However, in the recent case of Safeco Insurance Co. v. Beare, plaintiff counsel amended the original third-party complaint alleging liability for a crash to include her own insurer as a defendant for failure to pay uninsured/underinsured motorist benefits.
Injury attorneys are more frequently employing this strategy, as it saves plaintiffs the trouble of having to refile the case. The recent decision in Beare, handed down by Florida’s Fourth District Court of Appeal, allows that unripe bad faith claims can simply be abated (rather than dismissed) until the outcome of the liability action is determined.
According to court records, plaintiff sued a third party defendant in 2011 following a car crash. She and the defendant reached a settlement agreement in October 2012. Soon after, plaintiff was granted leave to amend her complaint and add her own insurance carrier, both for underinsured motorist benefits and bad faith refusal to settle the claim. The insurer was served in early 2013.
The insurer moved to dismiss the bad faith claim as premature. Plaintiff instead asked the court to abate (set aside) the bad faith count.
Our Fort Lauderdale injury lawyers note trial court sided with plaintiff, agreeing to abate rather than dismiss the bad faith claim.
Upon appeal, insurer argued this action caused irreparable harm because, as the claim was amended to an original negligence lawsuit, filed more than a year prior to the insurer’s joinder, the insurer was barred from moving the claim to federal court.

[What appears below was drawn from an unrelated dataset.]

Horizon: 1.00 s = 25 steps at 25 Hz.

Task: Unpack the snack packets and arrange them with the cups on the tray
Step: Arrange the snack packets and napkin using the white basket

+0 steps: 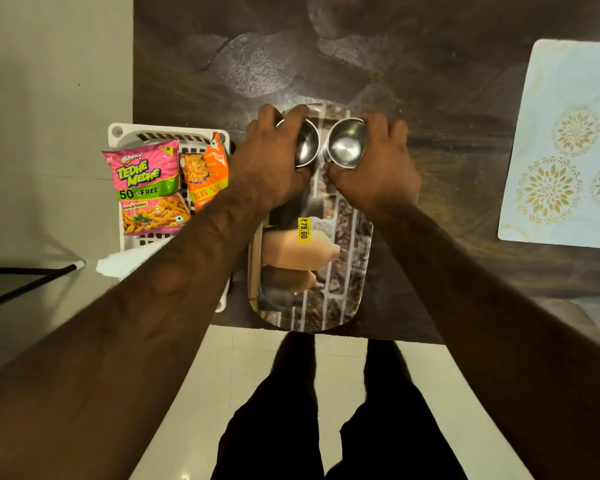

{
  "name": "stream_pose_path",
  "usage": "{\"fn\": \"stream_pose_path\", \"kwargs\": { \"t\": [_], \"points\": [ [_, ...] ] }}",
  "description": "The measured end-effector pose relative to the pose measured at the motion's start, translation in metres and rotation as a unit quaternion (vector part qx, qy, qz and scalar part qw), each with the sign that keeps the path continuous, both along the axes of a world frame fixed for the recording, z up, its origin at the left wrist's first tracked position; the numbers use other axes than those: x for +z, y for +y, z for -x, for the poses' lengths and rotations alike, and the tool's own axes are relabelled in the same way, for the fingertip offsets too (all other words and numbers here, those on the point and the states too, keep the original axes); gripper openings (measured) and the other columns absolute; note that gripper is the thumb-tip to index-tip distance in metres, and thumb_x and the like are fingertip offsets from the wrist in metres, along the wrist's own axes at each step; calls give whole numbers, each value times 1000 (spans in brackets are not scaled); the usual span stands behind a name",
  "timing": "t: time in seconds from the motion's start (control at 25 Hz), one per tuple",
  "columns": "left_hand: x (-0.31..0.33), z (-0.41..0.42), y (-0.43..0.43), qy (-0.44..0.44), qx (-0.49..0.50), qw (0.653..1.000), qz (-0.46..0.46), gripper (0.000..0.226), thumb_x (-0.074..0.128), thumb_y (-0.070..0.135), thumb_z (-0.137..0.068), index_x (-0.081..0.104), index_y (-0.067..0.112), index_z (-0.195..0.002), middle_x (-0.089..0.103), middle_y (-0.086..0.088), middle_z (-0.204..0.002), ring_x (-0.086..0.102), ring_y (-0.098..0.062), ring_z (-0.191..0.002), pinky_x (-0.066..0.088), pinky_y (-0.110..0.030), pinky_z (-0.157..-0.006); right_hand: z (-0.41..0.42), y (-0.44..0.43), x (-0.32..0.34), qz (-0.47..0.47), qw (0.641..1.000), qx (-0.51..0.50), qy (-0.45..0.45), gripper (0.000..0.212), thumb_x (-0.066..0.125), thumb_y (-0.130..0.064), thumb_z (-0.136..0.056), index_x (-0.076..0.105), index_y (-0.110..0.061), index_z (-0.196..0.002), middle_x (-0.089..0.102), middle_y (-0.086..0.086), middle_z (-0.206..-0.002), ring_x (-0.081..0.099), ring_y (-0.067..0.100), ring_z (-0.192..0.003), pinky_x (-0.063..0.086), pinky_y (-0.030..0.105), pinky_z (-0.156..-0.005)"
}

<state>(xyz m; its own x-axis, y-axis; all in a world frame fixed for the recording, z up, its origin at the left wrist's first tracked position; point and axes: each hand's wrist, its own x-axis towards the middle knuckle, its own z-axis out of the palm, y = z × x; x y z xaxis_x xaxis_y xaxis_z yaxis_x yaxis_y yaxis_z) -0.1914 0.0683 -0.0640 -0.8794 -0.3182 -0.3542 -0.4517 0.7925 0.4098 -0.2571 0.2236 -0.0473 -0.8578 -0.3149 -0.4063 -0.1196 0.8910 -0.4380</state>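
Head view: dark wooden table, pale tiled floor, grey wall.

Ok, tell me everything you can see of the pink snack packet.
The pink snack packet is a sealed, puffy foil-look bag printed "Bingo! Tedhe Medhe", with a green "50% FREE" band and a picture of orange twisted sticks. It lies flat, face up, in the white slatted basket left of the tray. Its right edge meets the orange packet. Neither hand touches it.
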Motion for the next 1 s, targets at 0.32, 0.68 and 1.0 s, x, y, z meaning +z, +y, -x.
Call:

Therefore, the insurer argued it would be forced to litigate a bad faith claim in state court, losing the opportunity to remove it to federal court, unless the bad faith claim is severed and dismissed from the pending UM lawsuit. The insurer argued the 2000 Florida Supreme Court decision in Vest v. Travelers Insurance Co. required a first-party bad faith insurance claim filed before it’s ripe must be dismissed as premature.
Upon review, however, the Fourth District Court of Appeal found the instant case differed from Vest because determination there was between dismissal or summary judgment, not dismissal or abatement. Further, the appellate court noted defendant hadn’t proven trial court acted outside the law in issuing its ruling. It relied also on the more recent 2005 Florida Supreme Court decision of Allstate v. Ruiz, in which the high court held abatement was preferable when bad faith actions are filed together with the question of coverage.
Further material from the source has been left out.